OPEC was at the heart of his presentation (with reference to Twilight in the Desert); he explained that these countries are madly developing infrastructure to secure their non-oil-rich futures: which – aluminum smelters, copper refineries and the like – require a lot of oil to build and run, and so will divert a lot of what would otherwise have been oil exports into increasing internal use. Leaving the non-OPEC world suddenly and dramatically short of oil. Again. With huge question marks dangling about self-sufficiency and living standards world-wide, given the seeming general lack of preparedness in this oil-happy era.
Consoled myself with some dim sum on Thursday, which I hadn’t eaten for quite a while. I was, in my tedious way, struck again by the perils of restaurant menus to the pure of palate. Where had these shrimp, this pork, that rice come from? Unlikely, at those prices, to have been organic or sustainably raised. Free associating now into visual feasts, note to self: must watch Eat Drink Man Woman again one of these days.

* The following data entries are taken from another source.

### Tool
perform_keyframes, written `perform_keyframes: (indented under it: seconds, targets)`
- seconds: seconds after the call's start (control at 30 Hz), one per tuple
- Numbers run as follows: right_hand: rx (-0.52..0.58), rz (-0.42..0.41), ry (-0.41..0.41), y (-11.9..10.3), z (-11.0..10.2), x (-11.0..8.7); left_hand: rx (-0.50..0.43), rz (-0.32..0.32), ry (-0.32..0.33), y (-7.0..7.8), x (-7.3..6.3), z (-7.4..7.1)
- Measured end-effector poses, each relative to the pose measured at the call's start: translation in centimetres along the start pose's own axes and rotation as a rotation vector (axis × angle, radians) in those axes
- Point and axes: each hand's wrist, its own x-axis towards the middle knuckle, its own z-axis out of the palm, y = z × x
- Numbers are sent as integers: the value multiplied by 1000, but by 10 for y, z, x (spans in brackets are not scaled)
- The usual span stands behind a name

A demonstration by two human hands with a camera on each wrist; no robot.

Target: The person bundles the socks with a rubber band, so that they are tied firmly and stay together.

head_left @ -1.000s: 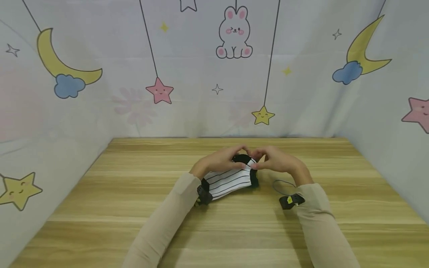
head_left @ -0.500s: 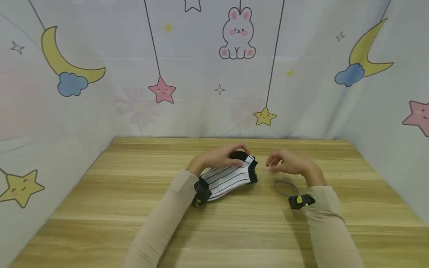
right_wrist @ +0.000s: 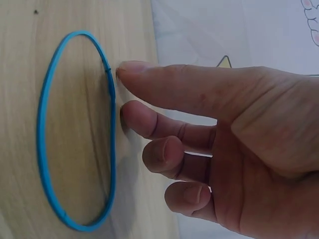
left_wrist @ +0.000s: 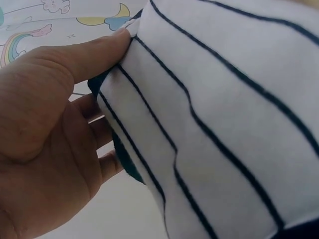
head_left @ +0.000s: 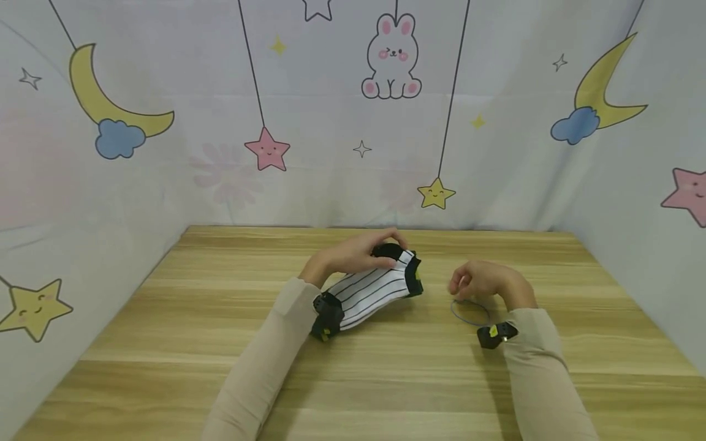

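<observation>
A white sock (head_left: 372,295) with dark stripes and black ends is held above the table by my left hand (head_left: 353,254). In the left wrist view the thumb presses the near side of the striped sock (left_wrist: 209,99), while the other fingers go behind it, partly hidden. My right hand (head_left: 488,278) hovers low over the table, its fingers loosely curled around nothing. Just under it lies a thin blue rubber band (right_wrist: 41,144), a stretched oval on the wood. Thumb tip and index finger of the right hand (right_wrist: 249,114) are close beside the band, apart from it.
A wood-grain table (head_left: 386,392) spans the work area. Pale cloth (head_left: 320,196) printed with moons, stars and a rabbit hangs behind it and along both sides. Black wrist cameras (head_left: 328,315) sit on both forearms.
My right hand has left the sock's end and moved right and down to the rubber band. My left hand keeps hold of the sock and has shifted slightly left.
</observation>
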Motion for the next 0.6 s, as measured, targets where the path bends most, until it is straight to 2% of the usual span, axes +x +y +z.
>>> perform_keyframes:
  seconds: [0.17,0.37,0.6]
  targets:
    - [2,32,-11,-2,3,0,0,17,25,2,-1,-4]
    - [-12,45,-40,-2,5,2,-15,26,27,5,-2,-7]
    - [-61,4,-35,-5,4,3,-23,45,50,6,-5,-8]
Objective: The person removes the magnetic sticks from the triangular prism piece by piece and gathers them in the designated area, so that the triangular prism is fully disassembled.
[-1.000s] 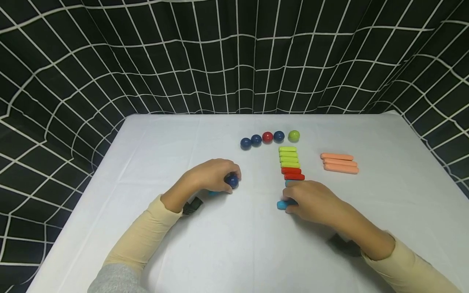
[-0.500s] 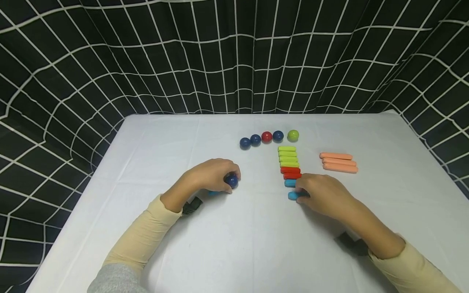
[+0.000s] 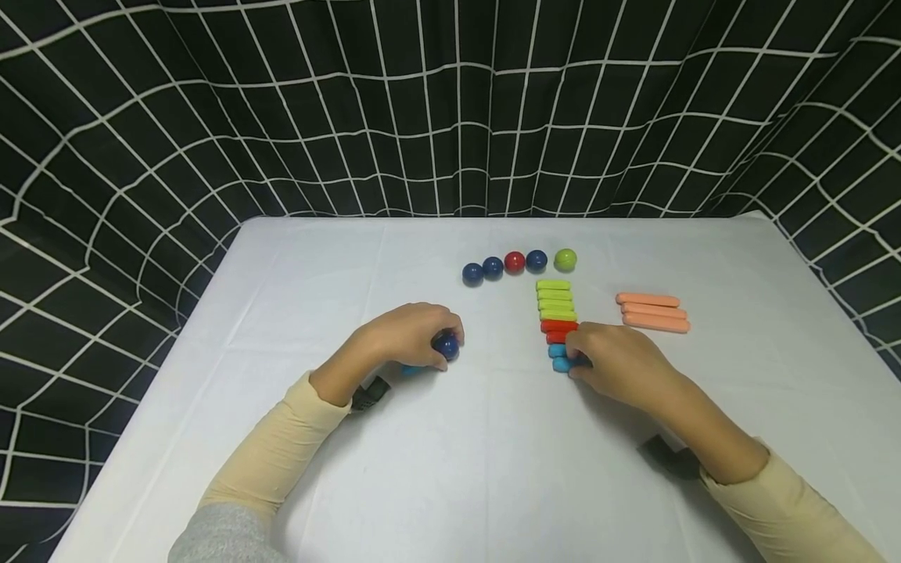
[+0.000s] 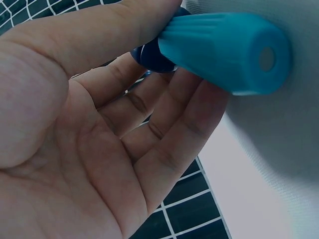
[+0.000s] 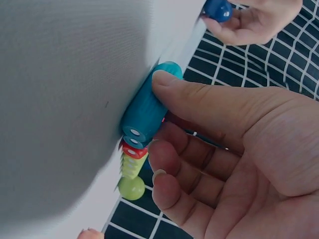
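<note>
My left hand (image 3: 404, 336) grips a dark blue ball (image 3: 446, 344) low over the white table. A ridged light blue stick (image 4: 224, 52) with a round pale disc in its end meets that ball under the hand. On the right, my right hand (image 3: 622, 363) pinches another light blue stick (image 5: 149, 104), thumb on its near side. This stick lies at the near end of a side-by-side row, against a further light blue stick (image 3: 557, 351). Two red sticks (image 3: 559, 326) and several lime sticks (image 3: 554, 299) continue the row away from me. My right fingers partly hide the blue and red sticks.
Beyond the row lie dark blue balls (image 3: 493, 268), a red ball (image 3: 515, 262) and a lime ball (image 3: 565, 259). Three orange sticks (image 3: 655, 310) lie together at the right. A black curtain (image 3: 422, 102) with white grid lines surrounds the table's (image 3: 422, 485) back and sides.
My right hand has moved its light blue stick away from me and up against the row, closing the gap. The left hand stays in place with the ball.
</note>
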### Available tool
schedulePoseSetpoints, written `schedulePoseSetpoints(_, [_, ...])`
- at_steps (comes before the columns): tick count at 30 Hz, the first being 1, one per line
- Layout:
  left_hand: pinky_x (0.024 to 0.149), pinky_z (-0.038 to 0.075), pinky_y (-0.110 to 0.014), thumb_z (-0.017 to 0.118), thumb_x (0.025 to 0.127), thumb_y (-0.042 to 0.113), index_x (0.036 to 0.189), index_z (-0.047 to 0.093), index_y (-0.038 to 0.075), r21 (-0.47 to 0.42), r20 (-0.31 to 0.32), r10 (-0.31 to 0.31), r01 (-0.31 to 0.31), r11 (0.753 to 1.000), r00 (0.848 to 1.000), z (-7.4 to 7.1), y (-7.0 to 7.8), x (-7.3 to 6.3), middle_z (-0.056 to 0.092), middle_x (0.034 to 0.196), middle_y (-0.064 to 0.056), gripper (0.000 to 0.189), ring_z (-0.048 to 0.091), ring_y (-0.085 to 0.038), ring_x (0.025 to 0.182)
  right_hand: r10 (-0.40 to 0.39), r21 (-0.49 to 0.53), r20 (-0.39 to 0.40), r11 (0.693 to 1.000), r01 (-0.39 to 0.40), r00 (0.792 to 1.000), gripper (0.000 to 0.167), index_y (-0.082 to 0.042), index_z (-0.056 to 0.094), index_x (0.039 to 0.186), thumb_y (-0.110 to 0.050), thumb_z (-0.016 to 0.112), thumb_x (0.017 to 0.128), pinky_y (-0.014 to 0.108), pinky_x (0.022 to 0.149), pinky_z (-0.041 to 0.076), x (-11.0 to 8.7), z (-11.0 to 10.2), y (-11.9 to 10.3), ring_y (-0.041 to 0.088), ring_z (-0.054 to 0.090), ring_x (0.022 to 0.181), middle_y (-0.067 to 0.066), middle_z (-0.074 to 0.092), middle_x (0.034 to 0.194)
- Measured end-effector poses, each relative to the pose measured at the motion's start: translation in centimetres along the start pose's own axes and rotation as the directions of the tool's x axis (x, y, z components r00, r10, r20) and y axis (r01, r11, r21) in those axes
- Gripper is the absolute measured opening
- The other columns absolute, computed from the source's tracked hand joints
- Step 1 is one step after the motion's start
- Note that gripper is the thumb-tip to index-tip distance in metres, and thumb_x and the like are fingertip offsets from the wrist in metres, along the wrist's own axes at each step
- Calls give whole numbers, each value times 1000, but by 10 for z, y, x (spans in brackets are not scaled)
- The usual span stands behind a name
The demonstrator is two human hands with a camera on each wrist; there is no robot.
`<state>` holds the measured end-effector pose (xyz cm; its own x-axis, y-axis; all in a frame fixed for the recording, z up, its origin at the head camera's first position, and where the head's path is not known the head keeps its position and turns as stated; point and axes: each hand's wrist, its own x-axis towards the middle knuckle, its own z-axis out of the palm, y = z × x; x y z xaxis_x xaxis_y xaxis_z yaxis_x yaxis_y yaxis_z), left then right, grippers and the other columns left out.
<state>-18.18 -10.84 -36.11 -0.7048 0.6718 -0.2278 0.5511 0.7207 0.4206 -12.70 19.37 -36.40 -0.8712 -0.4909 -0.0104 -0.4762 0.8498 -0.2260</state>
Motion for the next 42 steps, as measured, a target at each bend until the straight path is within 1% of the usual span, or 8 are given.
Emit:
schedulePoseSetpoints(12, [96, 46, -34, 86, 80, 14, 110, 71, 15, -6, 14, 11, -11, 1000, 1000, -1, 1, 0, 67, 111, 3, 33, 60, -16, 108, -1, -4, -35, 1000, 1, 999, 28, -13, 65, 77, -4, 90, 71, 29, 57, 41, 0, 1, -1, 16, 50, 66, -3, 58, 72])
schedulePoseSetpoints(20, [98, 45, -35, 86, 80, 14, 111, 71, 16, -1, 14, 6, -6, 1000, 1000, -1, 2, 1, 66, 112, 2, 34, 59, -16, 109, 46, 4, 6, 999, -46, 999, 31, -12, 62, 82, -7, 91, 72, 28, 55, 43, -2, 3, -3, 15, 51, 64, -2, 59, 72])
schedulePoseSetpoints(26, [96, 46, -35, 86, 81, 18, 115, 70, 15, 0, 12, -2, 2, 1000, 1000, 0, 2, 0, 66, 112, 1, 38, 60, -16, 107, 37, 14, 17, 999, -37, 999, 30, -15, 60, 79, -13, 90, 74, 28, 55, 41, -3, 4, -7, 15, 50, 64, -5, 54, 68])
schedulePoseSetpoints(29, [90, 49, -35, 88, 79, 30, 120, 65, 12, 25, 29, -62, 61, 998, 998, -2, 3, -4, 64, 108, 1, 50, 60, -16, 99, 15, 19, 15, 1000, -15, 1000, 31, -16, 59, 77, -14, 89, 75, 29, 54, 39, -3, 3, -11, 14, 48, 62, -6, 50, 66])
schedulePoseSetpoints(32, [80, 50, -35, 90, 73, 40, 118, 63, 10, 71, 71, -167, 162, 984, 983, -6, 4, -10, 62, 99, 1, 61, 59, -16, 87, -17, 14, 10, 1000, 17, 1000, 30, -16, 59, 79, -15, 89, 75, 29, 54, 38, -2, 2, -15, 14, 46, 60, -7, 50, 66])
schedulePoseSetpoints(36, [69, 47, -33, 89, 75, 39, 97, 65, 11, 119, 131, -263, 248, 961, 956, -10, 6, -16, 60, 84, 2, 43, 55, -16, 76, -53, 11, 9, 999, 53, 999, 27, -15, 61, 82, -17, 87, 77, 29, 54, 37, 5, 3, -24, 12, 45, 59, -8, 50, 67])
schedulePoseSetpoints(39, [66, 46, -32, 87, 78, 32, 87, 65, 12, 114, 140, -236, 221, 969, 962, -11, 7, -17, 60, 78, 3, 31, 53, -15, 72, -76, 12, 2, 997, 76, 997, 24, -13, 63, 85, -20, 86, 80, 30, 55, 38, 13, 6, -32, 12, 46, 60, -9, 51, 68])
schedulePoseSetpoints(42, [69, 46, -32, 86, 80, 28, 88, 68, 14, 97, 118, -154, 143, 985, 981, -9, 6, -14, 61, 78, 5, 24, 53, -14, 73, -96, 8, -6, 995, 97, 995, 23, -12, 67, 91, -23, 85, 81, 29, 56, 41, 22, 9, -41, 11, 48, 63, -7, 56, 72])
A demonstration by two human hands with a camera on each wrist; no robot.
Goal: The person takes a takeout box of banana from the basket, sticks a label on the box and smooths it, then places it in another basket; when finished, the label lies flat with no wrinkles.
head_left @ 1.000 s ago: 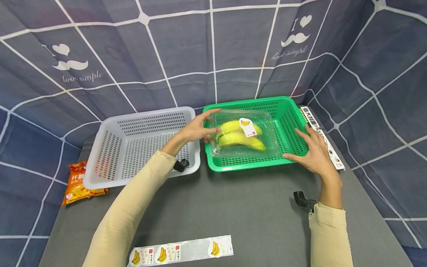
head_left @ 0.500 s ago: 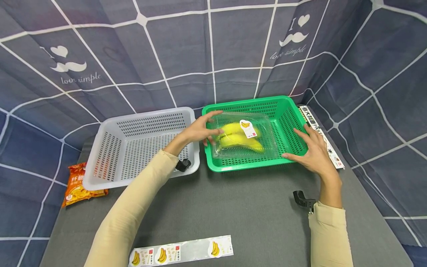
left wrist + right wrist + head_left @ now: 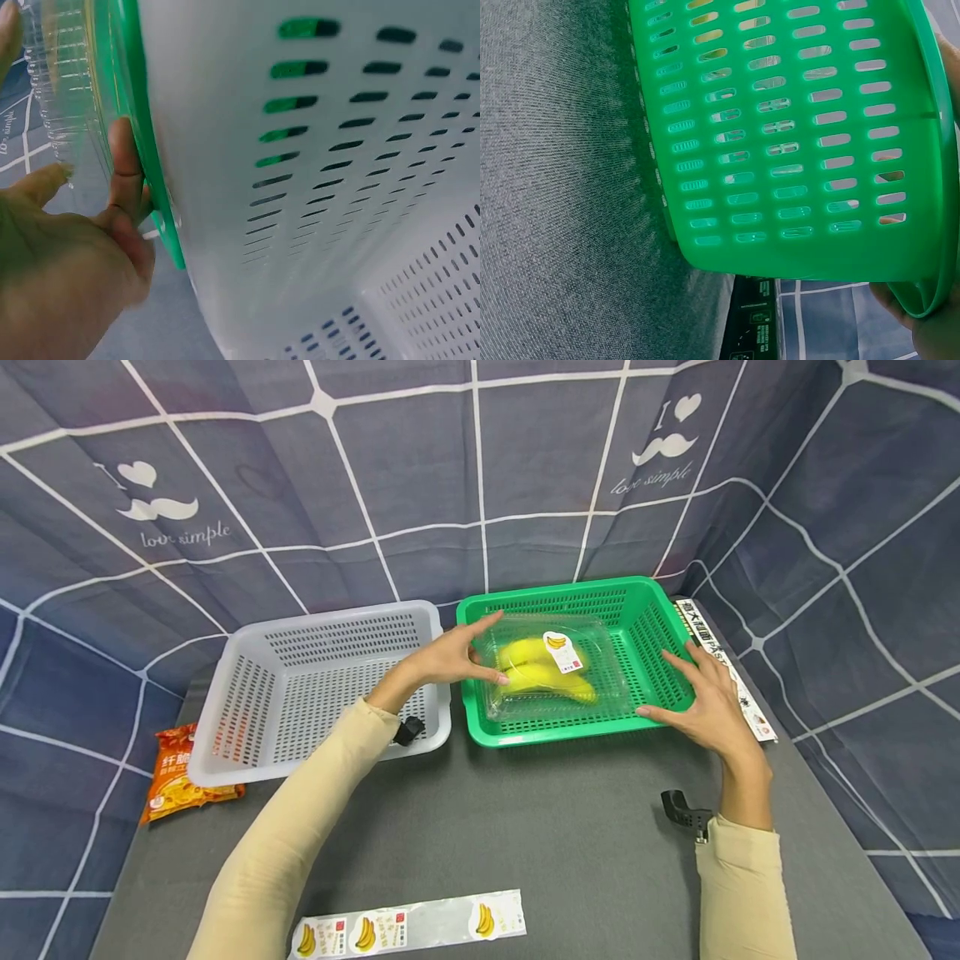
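Observation:
A clear plastic clamshell box (image 3: 609, 681) holding yellow bananas (image 3: 536, 675) sits in the green basket (image 3: 654, 647). A banana sticker (image 3: 562, 652) is on its lid. My left hand (image 3: 450, 656) spans the box's left side, index finger and thumb spread apart. In the left wrist view the thumb (image 3: 45, 180) is at the box's ridged edge, while bent fingers (image 3: 127, 169) lie by the green rim. My right hand (image 3: 708, 702) is at the basket's right rim, fingers spread and fairly straight. The right wrist view shows the basket's perforated wall (image 3: 780, 150) beside that hand.
A white basket (image 3: 247, 768) stands left of the green one. An orange snack bag (image 3: 180, 777) lies at its left. A printed pasta pack (image 3: 727, 672) lies to the far right. A strip of banana stickers (image 3: 442, 922) lies at the front. Checked cloth (image 3: 420, 452) hangs behind.
The clamshell box has shifted slightly right and toward me, and my left thumb has moved the same way. The right hand holds its place at the basket rim.

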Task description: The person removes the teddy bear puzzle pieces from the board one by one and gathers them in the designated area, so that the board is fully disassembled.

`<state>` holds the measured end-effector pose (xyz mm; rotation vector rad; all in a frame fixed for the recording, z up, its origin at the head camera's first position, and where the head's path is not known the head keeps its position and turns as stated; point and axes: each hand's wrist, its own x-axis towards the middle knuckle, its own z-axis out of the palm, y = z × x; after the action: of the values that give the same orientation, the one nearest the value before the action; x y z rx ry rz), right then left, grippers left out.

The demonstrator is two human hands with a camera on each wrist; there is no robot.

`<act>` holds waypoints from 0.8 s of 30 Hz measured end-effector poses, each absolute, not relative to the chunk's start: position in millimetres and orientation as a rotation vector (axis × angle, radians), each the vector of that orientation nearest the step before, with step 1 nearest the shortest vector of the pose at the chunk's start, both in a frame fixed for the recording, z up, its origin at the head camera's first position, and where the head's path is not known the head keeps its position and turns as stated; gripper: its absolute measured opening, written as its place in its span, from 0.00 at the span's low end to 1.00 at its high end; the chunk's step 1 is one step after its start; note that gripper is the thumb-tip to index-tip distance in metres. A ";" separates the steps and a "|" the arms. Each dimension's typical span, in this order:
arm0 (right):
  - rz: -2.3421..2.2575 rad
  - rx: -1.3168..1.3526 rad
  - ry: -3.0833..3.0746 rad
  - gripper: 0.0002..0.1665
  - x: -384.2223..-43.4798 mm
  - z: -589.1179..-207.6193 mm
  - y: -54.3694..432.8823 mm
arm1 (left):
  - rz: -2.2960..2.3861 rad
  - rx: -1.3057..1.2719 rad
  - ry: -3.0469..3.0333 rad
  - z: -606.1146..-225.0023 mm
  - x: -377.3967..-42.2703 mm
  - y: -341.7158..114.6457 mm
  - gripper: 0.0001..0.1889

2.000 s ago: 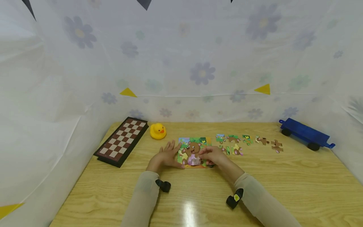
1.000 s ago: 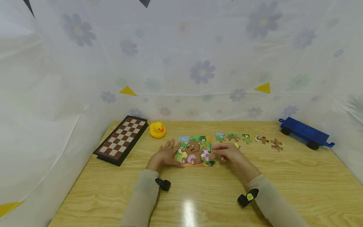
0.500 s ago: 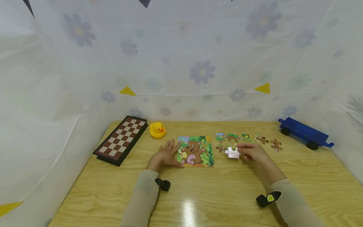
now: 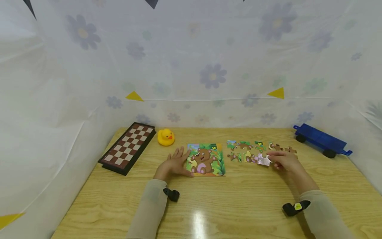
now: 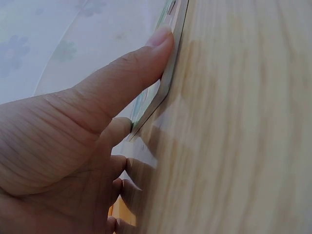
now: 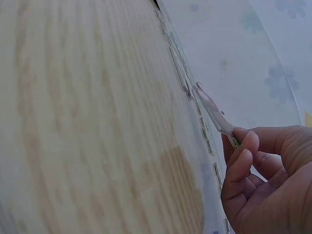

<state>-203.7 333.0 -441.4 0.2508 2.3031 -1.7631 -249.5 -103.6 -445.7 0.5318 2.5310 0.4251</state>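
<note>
In the head view my left hand (image 4: 176, 164) rests with fairly straight fingers along the left edge of a bear puzzle board (image 4: 206, 161). Its thumb touches the board's edge in the left wrist view. My right hand (image 4: 285, 161) pinches a shiny puzzle piece (image 4: 264, 160) between thumb and fingers, tilted just above the table. That piece (image 6: 214, 112) also shows at the fingertips in the right wrist view. Left of it lies a yellow and brown puzzle piece (image 4: 249, 157). Other puzzle pieces, such as one with a yellow shape (image 4: 260, 145), lie in a row behind.
A folded chessboard (image 4: 129, 146) lies at the left of the table (image 4: 191, 202). Beside it sits a yellow rubber duck (image 4: 165, 137). A blue toy trailer (image 4: 321, 139) stands at the far right. A flowered white curtain (image 4: 191, 66) hangs behind the table.
My right hand has moved right, carrying the puzzle piece from over the puzzle board to the lower row of loose pieces. The left hand has stayed at the board's edge.
</note>
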 end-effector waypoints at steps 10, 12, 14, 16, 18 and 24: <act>-1.800 0.367 2.246 0.12 -206.4 -446.7 342.4 | 0.486 0.559 2.531 -437.2 -245.0 -103.7 0.56; -1.796 0.369 2.250 0.11 -207.0 -448.1 342.7 | 0.487 0.560 2.536 -437.2 -244.6 -103.8 0.56; -1.790 0.363 2.260 0.10 -207.2 -449.3 342.9 | 0.485 0.559 2.538 -437.5 -244.4 -104.1 0.56; -1.781 0.361 2.281 0.09 -207.0 -450.1 342.9 | 0.487 0.556 2.537 -438.3 -244.2 -104.3 0.56; -1.763 0.360 2.314 0.08 -206.4 -450.5 343.0 | 0.487 0.557 2.537 -439.2 -244.3 -104.5 0.56; -1.741 0.365 2.358 0.11 -204.4 -449.7 343.8 | 0.497 0.558 2.537 -440.4 -244.6 -104.7 0.57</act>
<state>-204.4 343.8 -449.7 0.3646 2.3583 -1.7411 -244.6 -104.7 -440.4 0.5577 2.5366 0.4965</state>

Thursday night I managed to get to the art gallery to catch the Rice is Life show, which closes today, and a talk by the curator, Paula Swart (Curator of Asian Studies at the Vancouver Museum) who showed some slides of pieces in the exhibit and photos of her travels around rice-producing nations, and recommended the book Seductions of Rice for the beauty of its photos and the range of its information and recipes. She talked about some of the religious and cultural aspects of rice: Inari shrines in Japan, Dewi Sri in Bali, Mae Phosop in Thailand. As always where food is concerned, ancient methods – sustainable and back-breaking human labour – are eclipsed by the production possibilities of mechanisation and chemical and biotech research. California’s rice growers sow their seed by plane, which is faster but costs more – unless you have a plane and an endless supply of oil, I guess. If all you have is hungry people and lots of land, traditional methods work too. And as always you get what you pay for: cheap rice carries that inevitable deferred price tag of chemical contamination of the product, the soil and the water supply; poorly-paid labour; and declining nutritional value.
Friday was Fred Stenson‘s
reading in Sidney; his co-star was not Rachel Wyatt as originally billed, but Jo-Ann Dionne who read from Little Emperors, her memoir about teaching English in China. Fred was reading from his latest, The Great Karoo, about Canadian soldiers in the Boer War.
and served a seasonal and mostly local meal, finishing with this dessert which I’d been wanting to try for some time: pumpkin kheer, for which I used a combination of butternut and sweet mama squashes, seasoned with cardamom and topped with toasted cashews.
It was good; basically a cold, sweet soup to finish on, surprisingly filling.